Title: Recurrent Vulvar Melanoma: Diagnostic and Therapeutic Challenges - A Case Report
Authors: S.BOUMAAZA , Fz FDILI ALAOUI , Z. TAZI , Y.BELHAJ , S.JAYI , H. CHAARA and MyAbdeillah MELHOUF
Volume: 10
Issue: 5
Pages: 7-13
Publication Date: 2026/05/28
Abstract:
: Malignant melanoma is an aggressive and potentially life-threatening tumor that can arise from both cutaneous and mucosal sites. Among these, vulvar melanoma (VM) represents a rare gynecological entity, accounting for approximately 5% of vulvar malignancies and 1% of all melanomas in women. It predominantly affects elderly, mostly Caucasian women. Its association with ultraviolet exposure remains controversial due to the mucosal nature of this location. Recurrence of vulvar melanoma, although the primary disease itself is rare, represents an even more exceptional and challenging clinical situation, owing to the intrinsic aggressiveness of the tumor and the lack of well-established, standardized management guidelines.

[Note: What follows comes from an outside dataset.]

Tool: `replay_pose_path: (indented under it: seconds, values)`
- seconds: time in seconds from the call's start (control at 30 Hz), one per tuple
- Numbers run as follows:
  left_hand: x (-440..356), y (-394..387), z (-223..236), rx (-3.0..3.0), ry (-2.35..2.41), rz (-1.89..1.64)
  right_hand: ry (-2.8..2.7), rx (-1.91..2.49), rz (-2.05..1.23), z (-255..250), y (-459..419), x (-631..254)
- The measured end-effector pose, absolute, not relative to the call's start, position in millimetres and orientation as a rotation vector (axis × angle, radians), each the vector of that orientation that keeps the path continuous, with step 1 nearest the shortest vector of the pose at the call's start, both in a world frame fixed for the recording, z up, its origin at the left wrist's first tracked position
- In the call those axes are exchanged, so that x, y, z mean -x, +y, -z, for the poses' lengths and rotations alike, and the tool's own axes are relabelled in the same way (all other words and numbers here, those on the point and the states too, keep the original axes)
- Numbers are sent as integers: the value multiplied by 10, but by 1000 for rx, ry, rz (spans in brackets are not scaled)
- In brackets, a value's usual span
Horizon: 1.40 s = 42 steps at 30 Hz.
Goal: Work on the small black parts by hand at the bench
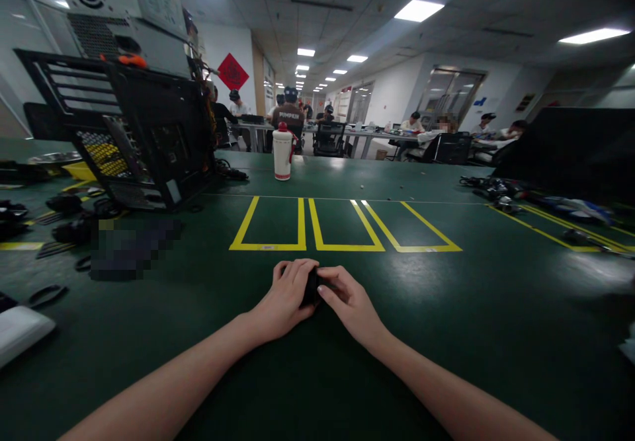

The diagnosis is primarily based on histopathological examination following biopsy, supported by clinical, dermoscopic, and microscopic features. At the molecular level, vulvar melanoma differs from cutaneous melanoma by a higher frequency of KIT gene mutations, which can be detected through conventional sequencing, next-generation sequencing, or immunohistochemistry. Mutations in BRAF and NRAS genes may also be observed, although less consistently. These molecular alterations represent potential therapeutic targets, paving the way for targeted therapies in selected cases. To date, the management of primary vulvar melanoma relies mainly on surgery, consisting of wide local excision with or without lymph node assessment. However, the role of neoadjuvant and adjuvant therapies remains limited and insufficiently documented due to the lack of randomized controlled trials. The management of recurrent disease, which is relatively frequent in this location, remains controversial, particularly regarding the role of re-excision, radiotherapy, and systemic treatments such as immunotherapy and targeted therapy. We report the case of a 60-year-old woman with a history of left vulvar melanoma staged as pT4bN1a, initially treated with hemivulvectomy and bilateral inguinal lymph node dissection, followed by a single course of adjuvant chemotherapy. The patient was referred to our department for the appearance of a right vulvar mass, revealing an unusual pattern of recurrence and highlighting the rarity of this presentation.